L'incidence des villes sur le climat est l'un des meilleurs exemples des modifications involontaires de l'atmosphère par les humains (voir Climatologie). La construction de chaque immeuble, de chaque route et de chaque parc de stationnement crée un nouveau microclimat local. Conjugués à la pollution de l'air créée par les activités humaines, ces changements sont l'effet local d'un habitat sur son climat. Au Canada, de tels effets sont observés dans des villages de seulement un millier d'habitants, dans des zones métropolitaines et dans toutes les régions climatiques.

Description
L'urbanisation modifie à la fois la surface terrestre et l'atmosphère. Les bâtiments transforment la disposition géométrique de la surface terrestre, créant ainsi un système rigide et brutal de pâtés de maisons et de rues encaissées, surtout au centre des villes. Ce système influe sur l'écoulement de l'air au-dessus des villes et entraîne la formation de poches qui retiennent l'énergie rayonnée vers l'intérieur ou l'extérieur.
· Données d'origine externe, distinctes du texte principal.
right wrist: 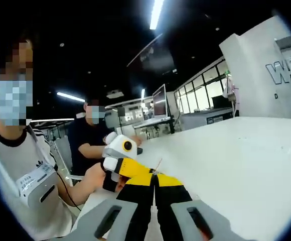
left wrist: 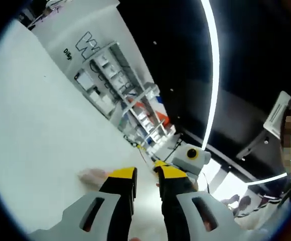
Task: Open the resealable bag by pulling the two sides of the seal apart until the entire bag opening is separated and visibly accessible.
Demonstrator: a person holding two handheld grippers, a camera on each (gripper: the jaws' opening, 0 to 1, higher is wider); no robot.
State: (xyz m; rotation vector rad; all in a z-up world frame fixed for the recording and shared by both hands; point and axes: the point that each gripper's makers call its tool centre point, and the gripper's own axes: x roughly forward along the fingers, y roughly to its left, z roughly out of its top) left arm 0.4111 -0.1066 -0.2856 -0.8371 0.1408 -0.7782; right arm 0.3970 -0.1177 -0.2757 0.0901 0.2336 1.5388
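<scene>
Across the white tabletop (right wrist: 246,165) the scene runs big to small: a white wall panel (right wrist: 266,65) with partly readable lettering "W", then two seated people. Left gripper (left wrist: 145,173) jaws stand slightly apart; right gripper (right wrist: 154,175) jaws nearly meet. Bag: a thin clear sliver (right wrist: 158,164) between them, hard to tell.

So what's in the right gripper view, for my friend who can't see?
The right hand-held gripper, jaws nearly together, points across a white table. The left hand-held gripper meets it from the left. Two people sit behind.
</scene>
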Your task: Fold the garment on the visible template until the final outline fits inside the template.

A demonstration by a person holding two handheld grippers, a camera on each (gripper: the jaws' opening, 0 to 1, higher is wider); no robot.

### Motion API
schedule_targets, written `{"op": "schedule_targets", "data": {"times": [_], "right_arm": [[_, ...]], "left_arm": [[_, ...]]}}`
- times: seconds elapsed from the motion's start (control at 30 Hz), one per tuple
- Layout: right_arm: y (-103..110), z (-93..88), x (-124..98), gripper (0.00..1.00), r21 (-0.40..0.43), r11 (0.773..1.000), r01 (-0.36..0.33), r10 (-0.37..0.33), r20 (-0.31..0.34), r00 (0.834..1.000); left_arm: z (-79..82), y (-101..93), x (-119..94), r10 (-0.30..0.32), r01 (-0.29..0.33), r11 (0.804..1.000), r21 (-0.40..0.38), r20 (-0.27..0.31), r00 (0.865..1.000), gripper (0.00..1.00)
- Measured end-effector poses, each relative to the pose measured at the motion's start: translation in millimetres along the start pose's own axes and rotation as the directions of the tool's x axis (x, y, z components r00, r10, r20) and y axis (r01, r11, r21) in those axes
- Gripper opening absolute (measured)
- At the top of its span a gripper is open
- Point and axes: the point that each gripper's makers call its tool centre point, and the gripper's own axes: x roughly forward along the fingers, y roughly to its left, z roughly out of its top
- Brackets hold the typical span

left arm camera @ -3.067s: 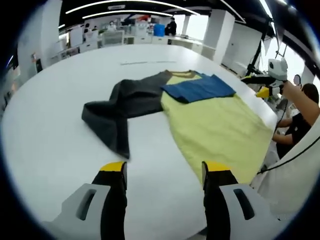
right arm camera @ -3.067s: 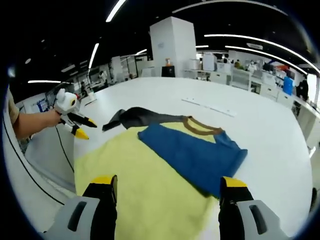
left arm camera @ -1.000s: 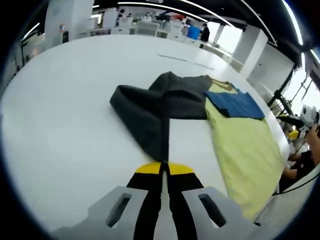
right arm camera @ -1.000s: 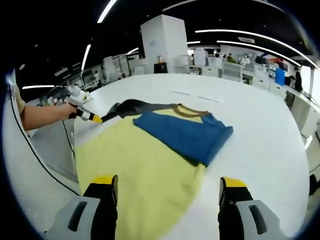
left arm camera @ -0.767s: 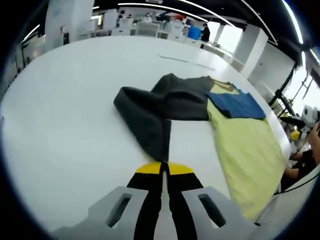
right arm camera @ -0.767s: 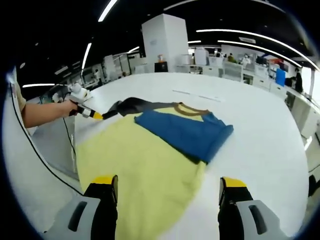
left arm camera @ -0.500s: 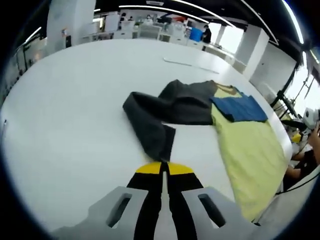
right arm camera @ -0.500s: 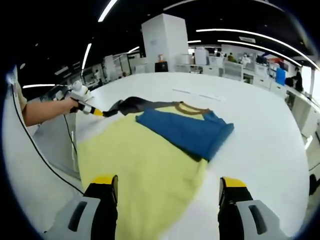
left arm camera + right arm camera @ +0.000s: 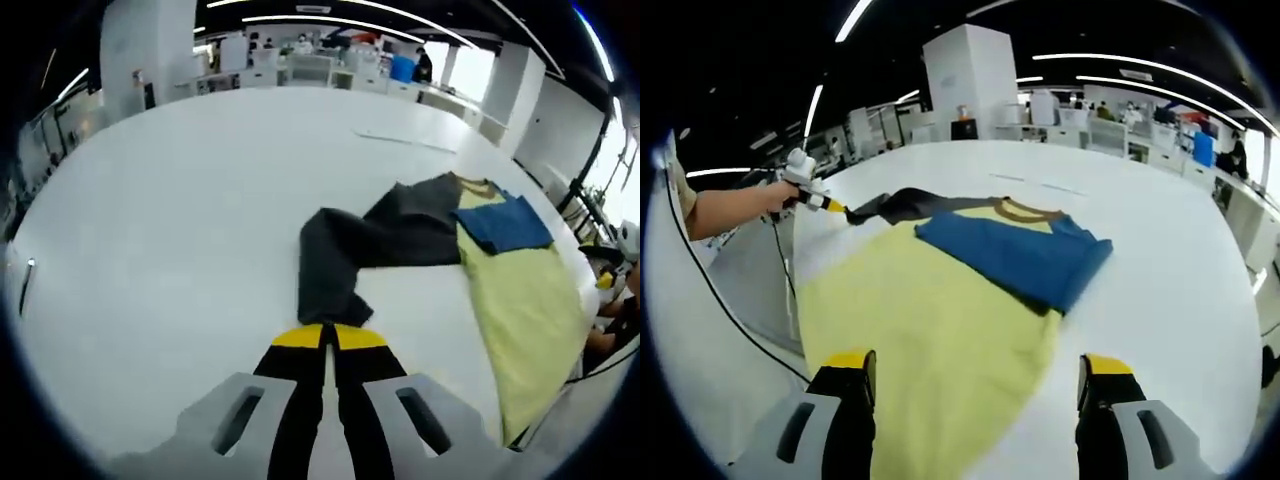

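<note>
1. Since the earlier frame, the dark sleeve (image 9: pixel 330 265) has been drawn outward across the white worktop (image 9: pixel 150 220).
2. Left gripper (image 9: pixel 326 338) clenched, apparently pinching the sleeve end to straighten it.
3. Right gripper (image 9: pixel 970 375) spread, empty, over the yellow garment (image 9: pixel 930 330).
4. Blue sleeve (image 9: pixel 1015 255) lies folded inward on it.

— What does the garment (image 9: pixel 940 330) look like?

— A shirt with a pale yellow body, a brown collar (image 9: pixel 1025 212), one dark grey sleeve (image 9: pixel 345 255) and one blue sleeve (image 9: pixel 1015 258).

— How does it lie?

— The yellow body is spread flat on the white table. The blue sleeve is folded across the chest, just below the collar. The grey sleeve stretches away from the body to the left, rumpled, its cuff end pinched and drawn out.

— And the template?

— I cannot make one out.
</note>
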Motion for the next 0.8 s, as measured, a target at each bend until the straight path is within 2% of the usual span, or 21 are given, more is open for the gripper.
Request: {"op": "schedule_targets", "data": {"times": [0.3, 0.57, 0.8], "right_arm": [[5.7, -7.3, 2.7, 0.82, 0.007, 1.0, -0.009, 0.009, -0.02, 1.0], [7.5, -6.2, 2.4, 0.82, 0.006, 1.0, -0.006, 0.006, -0.026, 1.0], [9.0, -6.9, 1.8, 0.82, 0.008, 1.0, -0.001, 0.001, -0.033, 0.999]], "left_arm": [[17.5, 26.9, -8.1, 0.052, -0.052, 0.998, 0.017, 0.01, 0.999, 0.0], [36.9, 60.7, -2.1, 0.081, -0.081, 0.996, 0.031, 0.018, 0.997, 0.0], [55.1, 76.7, 1.3, 0.097, -0.098, 0.994, 0.051, 0.034, 0.995, 0.0]]}}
Les matériaux de construction modifient le taux de rétention ou de perte de chaleur ou d'eau de la surface terrestre. L'allumage des combustibles et d'autres activités libèrent de la chaleur, de la vapeur d'eau et des polluants qui modifient la composition de l'air. Les polluants peuvent aussi avoir des répercussions sur les transferts radiatifs et sur la croissance des gouttelettes formant les nuages.
Par sa présence, la ville a un impact sur l’ensemble des paramètres climatiques (ensoleillement, température, humidité, vent, etc.). Cet impact se remarque annuellement ou sur une période de plusieurs années à mesure que la ville grossit, mais on le discerne habituellement mieux les jours de beau temps (ciel clair et vent léger). À Montréal, par exemple, la pollution diminue la quantité d'énergie solaire d'environ 9 p. 100 annuellement, mais, certains jours, la diminution peut grimper jusqu'à 25 p. 100. Parce qu'il est plus chaud qu'à la campagne environnante, on retrouve souvent un « îlot thermique » au centre d'une ville. Dans la plupart des grandes villes canadiennes, l'effet d'îlot thermique annuel est compris entre 1 et 2 °C, mais il peut parfois être beaucoup plus élevé. Durant les soirées estivales calmes et claires, il fait de 5 à 6 °C à Brandon, de 6 à 7 °C à Saint-Hyacinthe, de 9 à 10 °C à Hamilton, de 10 à 11 °C à Vancouver et de 11 à 12 °C à Winnipeg, Edmonton et Montréal. Ces dernières données sont parmi les plus élevées au monde. Même durant les nuits arctiques, des villes comme Inuvik présentent un îlot thermique.

L'humidité relative est presque toujours plus faible en ville (en raison de la chaleur), mais la quantité réelle de vapeur d'eau est souvent plus élevée, surtout la nuit et en hiver. En hiver, dans de grandes villes des Prairies, telles qu'Edmonton, la combustion du gaz naturel visant à chauffer les immeubles et les maisons libère de la vapeur d'eau et augmente l'humidité et la possibilité de formation de brouillard glacé lorsque la température descend en dessous de -30 °C. Des localités situées à des latitudes élevées, comme Inuvik, peuvent également subir ce brouillard déplaisant.
Les vents des villes sont généralement moins forts, sauf autour des grands immeubles où l'accélération éolienne (jetting) peut poser problème. Les villes donnent aussi naissance à leur propre circulation éolienne. On sait peu de choses sur les effets des villes canadiennes sur les précipitations. Des recherches menées à l'étranger laissent croire que les villes augmentent les précipitations estivales, alors qu'en hiver l'îlot thermique peut faire fondre une partie des chutes de neige avant qu'elles ne soient enregistrées comme telles.